Про Марьюшку думать не хотелось.
Фимья застелила постель. Подплыла к князю. Поклонилась.
— Не нужно ли чего, княже?
Глаза ее, в полумраке теперь совсем темные, смотрели прямо. Красивая просто до невозможности.
Всеволод подумал, что на ее вопрос можно дать только два ответа: либо сказать — да, и она останется, либо — нет, тогда ее не станет здесь, в покоях.
Стояла, ждала. Руки сложила на животе. Кисти рук маленькие, наверное, мягкие. И не толстая вовсе — просто налита девушка здоровьем, жизнью, сладостью… Да что там раздумывать.
— Помоги мне сапоги снять. Устал я что-то.
Темные глаза улыбнулись. Поплыла к двери. На миг испугался: уйдет? Задвинула засов. Подошла к постели, ждала. Всеволод тоже подошел, сел, вытянул ноги. Склонилась. В русых волосах — пробор, чистый, ровный. Приговаривала мягко, словно ребенка укачивала:
— Вот мы сейчас князюшку разуем, разденем, спать положим. Будет нашему князюшке тепло-тепло, сладко-сладко.
Помогла снять кафтан. Всеволод не утерпел, тронул груди.
— Сейчас, милый, сейчас.
Подошла к столу, дунула на светильник, дунула на другой. Третий не задула.
Приблизилась. Сбросила верхнее платье.

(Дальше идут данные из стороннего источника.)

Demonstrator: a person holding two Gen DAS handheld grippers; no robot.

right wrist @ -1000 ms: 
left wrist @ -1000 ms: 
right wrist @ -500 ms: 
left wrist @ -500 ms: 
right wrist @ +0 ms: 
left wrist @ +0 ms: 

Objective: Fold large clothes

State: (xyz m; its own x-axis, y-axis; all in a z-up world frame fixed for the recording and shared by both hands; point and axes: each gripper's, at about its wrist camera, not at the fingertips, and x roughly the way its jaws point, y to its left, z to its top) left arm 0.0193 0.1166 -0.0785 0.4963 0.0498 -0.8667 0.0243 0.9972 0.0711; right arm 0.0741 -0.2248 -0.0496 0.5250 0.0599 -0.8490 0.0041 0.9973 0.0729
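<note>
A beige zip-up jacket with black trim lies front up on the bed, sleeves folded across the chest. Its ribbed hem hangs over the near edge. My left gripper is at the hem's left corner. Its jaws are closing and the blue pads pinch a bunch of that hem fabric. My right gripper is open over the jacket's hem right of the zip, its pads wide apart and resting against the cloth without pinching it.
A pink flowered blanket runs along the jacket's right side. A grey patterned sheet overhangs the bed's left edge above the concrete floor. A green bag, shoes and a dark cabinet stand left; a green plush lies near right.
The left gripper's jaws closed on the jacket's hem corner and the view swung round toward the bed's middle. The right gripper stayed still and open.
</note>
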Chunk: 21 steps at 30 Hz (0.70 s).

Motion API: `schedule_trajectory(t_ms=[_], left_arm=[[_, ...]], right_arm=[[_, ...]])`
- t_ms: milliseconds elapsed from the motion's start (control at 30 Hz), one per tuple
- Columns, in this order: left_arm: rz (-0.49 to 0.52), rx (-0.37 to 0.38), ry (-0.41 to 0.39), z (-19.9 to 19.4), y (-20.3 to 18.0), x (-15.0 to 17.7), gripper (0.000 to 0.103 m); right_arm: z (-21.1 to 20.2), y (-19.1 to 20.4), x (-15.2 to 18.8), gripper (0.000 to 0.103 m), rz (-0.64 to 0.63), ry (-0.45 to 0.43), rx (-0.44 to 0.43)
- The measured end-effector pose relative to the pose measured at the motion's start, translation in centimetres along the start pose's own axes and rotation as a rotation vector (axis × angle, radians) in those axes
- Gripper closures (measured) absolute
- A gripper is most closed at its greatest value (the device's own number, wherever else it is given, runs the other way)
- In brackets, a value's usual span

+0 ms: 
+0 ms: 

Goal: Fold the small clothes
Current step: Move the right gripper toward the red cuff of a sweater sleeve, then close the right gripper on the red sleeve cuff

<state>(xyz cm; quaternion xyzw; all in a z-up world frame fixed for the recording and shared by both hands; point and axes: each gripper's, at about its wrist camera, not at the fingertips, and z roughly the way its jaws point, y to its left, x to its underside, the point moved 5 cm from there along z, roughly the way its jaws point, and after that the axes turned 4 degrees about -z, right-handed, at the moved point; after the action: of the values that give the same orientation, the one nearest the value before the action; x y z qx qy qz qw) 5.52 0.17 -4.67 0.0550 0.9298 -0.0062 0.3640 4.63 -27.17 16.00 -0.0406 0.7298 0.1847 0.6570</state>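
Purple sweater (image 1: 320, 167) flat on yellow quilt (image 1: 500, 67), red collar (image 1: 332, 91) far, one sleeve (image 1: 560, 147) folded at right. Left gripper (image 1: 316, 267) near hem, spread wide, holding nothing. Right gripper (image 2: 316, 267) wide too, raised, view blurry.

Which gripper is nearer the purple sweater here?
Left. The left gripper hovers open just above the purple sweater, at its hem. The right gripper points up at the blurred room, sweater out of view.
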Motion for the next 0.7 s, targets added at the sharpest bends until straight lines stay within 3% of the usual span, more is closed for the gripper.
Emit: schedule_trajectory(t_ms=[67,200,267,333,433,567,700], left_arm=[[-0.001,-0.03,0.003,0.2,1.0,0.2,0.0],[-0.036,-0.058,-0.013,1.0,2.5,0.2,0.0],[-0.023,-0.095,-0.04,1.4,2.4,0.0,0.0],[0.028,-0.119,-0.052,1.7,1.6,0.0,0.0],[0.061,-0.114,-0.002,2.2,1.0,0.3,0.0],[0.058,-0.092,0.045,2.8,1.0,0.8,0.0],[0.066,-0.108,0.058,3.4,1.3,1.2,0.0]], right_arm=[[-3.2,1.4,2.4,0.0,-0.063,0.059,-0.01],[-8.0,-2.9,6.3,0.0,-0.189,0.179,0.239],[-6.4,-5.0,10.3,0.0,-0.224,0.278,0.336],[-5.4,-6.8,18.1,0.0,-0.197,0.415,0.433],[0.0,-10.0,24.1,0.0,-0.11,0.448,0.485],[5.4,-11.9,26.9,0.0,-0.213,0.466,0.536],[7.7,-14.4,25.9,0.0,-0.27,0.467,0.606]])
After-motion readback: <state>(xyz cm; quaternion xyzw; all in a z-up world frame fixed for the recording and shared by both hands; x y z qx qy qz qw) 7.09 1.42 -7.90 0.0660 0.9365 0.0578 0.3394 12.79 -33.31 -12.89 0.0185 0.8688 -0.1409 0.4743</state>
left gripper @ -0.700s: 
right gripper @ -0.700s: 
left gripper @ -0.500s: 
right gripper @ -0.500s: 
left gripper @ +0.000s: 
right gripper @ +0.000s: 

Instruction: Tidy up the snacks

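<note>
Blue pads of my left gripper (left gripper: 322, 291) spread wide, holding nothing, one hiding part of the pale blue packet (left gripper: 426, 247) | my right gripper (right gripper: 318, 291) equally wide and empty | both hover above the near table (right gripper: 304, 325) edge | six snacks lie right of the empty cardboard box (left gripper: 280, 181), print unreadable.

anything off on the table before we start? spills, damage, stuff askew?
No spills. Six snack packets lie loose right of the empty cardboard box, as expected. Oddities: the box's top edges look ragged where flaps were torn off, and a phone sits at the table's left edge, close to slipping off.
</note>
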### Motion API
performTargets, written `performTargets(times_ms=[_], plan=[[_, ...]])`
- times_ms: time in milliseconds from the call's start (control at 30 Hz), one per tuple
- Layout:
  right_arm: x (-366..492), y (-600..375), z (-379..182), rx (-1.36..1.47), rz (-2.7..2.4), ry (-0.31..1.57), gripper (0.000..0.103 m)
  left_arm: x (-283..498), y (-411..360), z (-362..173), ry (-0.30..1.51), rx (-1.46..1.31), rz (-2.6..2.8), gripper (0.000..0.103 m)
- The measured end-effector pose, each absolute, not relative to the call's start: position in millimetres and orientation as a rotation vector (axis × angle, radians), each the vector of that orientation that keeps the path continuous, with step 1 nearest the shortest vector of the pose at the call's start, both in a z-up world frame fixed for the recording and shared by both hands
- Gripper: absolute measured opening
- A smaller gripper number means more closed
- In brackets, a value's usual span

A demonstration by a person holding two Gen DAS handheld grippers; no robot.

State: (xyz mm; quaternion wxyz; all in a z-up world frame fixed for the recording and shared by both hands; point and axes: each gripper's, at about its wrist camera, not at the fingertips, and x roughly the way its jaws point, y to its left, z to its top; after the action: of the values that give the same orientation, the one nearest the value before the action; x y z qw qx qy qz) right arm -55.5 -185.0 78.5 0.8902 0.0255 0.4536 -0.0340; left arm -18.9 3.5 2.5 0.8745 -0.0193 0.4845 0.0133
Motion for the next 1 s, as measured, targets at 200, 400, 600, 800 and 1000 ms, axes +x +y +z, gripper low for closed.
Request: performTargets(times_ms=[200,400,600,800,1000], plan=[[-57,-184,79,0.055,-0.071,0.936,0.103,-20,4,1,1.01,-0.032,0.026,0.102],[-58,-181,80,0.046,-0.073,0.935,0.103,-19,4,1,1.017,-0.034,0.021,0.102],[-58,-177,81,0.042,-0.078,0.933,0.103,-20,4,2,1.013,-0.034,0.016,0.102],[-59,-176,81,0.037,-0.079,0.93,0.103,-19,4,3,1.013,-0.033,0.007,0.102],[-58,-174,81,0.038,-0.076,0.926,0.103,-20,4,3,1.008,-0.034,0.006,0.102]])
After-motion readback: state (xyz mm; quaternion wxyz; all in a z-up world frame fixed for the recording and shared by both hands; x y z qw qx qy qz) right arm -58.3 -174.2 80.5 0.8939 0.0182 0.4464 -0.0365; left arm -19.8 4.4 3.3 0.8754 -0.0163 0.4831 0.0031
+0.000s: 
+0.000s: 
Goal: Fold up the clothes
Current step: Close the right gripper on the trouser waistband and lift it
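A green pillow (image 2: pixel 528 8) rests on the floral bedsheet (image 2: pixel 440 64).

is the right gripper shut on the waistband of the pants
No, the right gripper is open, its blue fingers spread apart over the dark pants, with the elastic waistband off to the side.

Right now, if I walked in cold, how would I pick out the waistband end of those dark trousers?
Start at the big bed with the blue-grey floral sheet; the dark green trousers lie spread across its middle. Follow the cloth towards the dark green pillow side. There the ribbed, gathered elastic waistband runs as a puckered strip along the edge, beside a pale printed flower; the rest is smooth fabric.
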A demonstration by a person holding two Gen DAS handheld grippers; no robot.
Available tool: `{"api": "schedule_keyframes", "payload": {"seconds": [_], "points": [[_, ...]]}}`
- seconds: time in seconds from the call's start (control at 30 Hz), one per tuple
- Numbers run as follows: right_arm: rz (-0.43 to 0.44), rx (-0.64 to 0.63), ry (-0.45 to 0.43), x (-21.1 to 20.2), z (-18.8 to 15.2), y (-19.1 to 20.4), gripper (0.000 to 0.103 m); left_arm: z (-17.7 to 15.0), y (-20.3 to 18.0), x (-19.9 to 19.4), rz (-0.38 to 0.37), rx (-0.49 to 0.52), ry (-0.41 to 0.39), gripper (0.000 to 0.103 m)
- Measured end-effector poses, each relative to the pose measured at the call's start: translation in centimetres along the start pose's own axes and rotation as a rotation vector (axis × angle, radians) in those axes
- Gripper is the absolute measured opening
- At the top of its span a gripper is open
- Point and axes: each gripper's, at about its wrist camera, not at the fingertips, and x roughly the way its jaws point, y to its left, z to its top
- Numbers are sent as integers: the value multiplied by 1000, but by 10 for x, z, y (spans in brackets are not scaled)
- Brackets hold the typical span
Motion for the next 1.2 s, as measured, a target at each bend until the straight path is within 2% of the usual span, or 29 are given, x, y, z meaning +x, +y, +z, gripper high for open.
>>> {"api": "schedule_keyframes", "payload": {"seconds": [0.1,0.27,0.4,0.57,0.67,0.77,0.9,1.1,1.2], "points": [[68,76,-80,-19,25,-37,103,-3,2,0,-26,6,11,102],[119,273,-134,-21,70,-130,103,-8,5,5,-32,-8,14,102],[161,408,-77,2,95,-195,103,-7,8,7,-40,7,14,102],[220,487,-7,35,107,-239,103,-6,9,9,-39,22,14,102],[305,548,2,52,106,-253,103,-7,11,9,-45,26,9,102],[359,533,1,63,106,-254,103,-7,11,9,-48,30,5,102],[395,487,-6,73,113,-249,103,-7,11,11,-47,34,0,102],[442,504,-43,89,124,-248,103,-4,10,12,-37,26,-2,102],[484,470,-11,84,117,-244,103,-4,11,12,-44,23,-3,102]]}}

Улыбнулась, взялась за подол рубашки, потянула вверх. Забелела, закруглилась в полутьме. Перекинула косу за спину, подошла ближе, розовыми сосками к самому лицу.
— Ну, вот, князюшка. Давай-ка, ложись скорей.
Потянула его, податливого, за собой.
Глава 15
Утром двинулись на Рязань.
Великий князь еще раз пристрастно допросил разбуженного Глеба Святославича, который клятвенно подтвердил, что все силы Романа находятся в Рязани и что оставляемой Коломне бояться нечего: он и сам, князь Глеб, хотел идти на соединение с Романом, ведь нужно было им договориться о дальнейших действиях. На вопрос Всеволода, о каких действиях собирались у него за спиной договариваться мятежные князья, Глеб ничего ответить не мог, оправдывался тем, что ходит в воле Святослава, без его отцовского позволения сам ни на что решиться не может. Словом, Рязань под самым боком у Владимирского княжества превращалась в оплот Святославовых сил. В этом случае дробить силы оказывалось невыгодно ни Роману мятежному, ни Святославу, и, значит, Коломну можно было оставить на время без дружины — ей пока ничего не грозило.
Бледный, с помятым после вчерашнего возлияния лицом, князь Владимир никак не мог решить — то ли ему остаться в городе, что было предпочтительней, или уж не отставать от Всеволода, с ним пойти к Рязани и там снискать славу защитника справедливости. Говоря по совести, ему хотелось остаться в княжеских покоях, отлежаться, а поправившись, принимать городских жителей с жалобами и просьбами, распекать того же тысяцкого и, разумеется, простить измену ключнице Фимье, которая вчера так обрадовалась возвращению князя Владимира, законного своего владетеля. Чего там — возможность остаться в Коломне и княжить обещала томному и расслабленному Владимиру множество маленьких и больших удовольствий.
Но оставить великого князя, когда дело еще не закончено? Даже тяжелое похмелье, лень и похоть не смогли побороть княжеского честолюбия. Владимир отправился вместе с дружиной великого князя. Правда, на коне еще ехать не мог — мутило, поехал в крытом возке.
Тысяцкому Осьмаку самим великим князем было велено пленных Глебовых ратников препроводить во Владимир, собрав и вооружив горожан, числом достаточным для сопровождения. Все расходы по этому делу, разумеется, ложились на город — и за такую милость Коломне еще следовало благодарить князя Всеволода, ибо тем самым, хоть и в небольшой степени, искупалась вина коломчан, не сумевших защитить своего юного князя Владимира. Тысяцкий это понимал и благодарил.